> **AIM OF THE TASK**: The required output is the exact run of lines below that opens at the line with "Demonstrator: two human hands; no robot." and closes at the line with "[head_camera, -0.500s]".

> **INFORMATION PROVIDED**:
--*--

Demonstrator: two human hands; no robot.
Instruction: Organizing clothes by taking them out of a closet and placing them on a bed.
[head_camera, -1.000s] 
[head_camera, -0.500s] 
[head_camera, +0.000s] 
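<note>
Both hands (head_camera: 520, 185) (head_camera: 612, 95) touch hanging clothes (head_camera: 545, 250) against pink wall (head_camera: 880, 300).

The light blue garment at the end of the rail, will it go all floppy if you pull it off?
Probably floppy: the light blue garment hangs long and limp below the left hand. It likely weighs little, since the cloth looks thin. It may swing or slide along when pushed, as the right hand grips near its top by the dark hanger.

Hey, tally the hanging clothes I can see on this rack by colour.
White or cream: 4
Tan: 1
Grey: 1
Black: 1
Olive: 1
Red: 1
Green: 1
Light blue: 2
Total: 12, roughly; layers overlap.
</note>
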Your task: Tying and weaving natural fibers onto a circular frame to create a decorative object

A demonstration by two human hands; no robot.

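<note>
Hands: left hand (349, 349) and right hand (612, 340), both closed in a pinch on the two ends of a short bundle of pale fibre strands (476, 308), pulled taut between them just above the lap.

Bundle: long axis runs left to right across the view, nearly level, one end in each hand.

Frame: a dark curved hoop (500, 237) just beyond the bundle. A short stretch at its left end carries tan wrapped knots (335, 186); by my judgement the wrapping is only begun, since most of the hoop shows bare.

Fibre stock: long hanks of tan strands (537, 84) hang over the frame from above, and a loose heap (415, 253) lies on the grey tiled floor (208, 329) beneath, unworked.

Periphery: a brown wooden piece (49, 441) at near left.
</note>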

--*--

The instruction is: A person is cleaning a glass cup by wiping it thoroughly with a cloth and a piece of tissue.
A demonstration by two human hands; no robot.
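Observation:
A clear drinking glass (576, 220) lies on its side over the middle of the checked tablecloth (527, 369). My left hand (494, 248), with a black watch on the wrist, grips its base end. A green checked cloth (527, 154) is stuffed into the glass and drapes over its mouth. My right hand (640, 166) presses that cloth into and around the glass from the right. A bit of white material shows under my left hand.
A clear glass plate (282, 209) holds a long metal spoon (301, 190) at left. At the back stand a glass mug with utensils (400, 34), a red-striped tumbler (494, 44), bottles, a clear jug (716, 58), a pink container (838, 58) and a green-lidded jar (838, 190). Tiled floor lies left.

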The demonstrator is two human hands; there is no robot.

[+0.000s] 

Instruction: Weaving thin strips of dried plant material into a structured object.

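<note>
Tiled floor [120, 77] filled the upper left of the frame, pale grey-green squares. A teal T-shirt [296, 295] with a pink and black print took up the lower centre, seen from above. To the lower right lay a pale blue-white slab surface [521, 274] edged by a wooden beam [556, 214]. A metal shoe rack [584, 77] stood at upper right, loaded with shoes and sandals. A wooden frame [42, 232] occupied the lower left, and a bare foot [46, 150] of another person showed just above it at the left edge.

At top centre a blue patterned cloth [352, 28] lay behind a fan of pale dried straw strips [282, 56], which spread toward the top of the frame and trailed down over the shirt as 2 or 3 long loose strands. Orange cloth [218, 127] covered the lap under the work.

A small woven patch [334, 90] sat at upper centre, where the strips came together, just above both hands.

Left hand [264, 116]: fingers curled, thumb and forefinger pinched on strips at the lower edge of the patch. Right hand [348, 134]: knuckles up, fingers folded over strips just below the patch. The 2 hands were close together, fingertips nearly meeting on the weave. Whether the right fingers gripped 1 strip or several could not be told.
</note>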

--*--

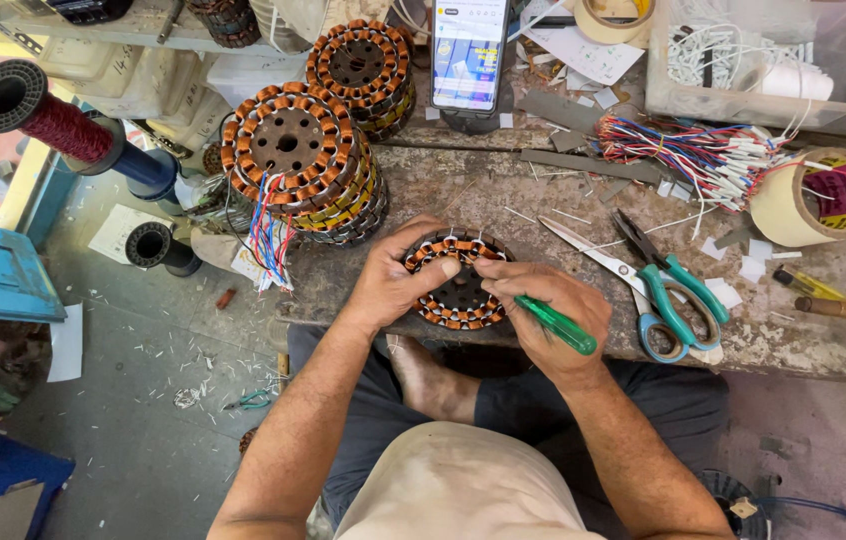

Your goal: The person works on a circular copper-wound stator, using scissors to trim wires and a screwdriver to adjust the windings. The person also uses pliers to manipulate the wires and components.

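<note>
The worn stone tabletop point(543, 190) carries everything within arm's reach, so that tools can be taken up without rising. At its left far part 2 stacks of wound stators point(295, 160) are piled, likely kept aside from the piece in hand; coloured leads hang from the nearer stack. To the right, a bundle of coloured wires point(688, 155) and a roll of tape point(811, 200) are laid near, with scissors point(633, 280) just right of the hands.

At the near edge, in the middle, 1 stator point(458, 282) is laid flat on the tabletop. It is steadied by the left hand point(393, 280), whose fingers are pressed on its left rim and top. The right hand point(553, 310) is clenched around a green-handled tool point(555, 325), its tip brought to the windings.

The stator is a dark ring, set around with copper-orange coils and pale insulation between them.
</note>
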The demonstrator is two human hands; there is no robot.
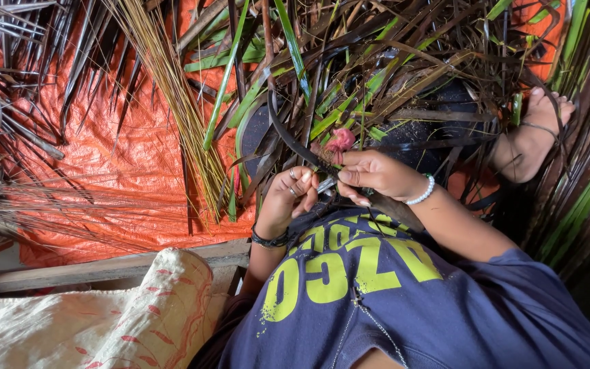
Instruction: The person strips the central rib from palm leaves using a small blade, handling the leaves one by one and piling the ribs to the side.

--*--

> **RESPONSE TO THIS EXERCISE**:
Demonstrator: two human hands; no robot.
Instruction: Organizing clothes by taking them out of a closet and placing them on a bed.
[head_camera, -1.000s] 
[head_camera, -0.500s] 

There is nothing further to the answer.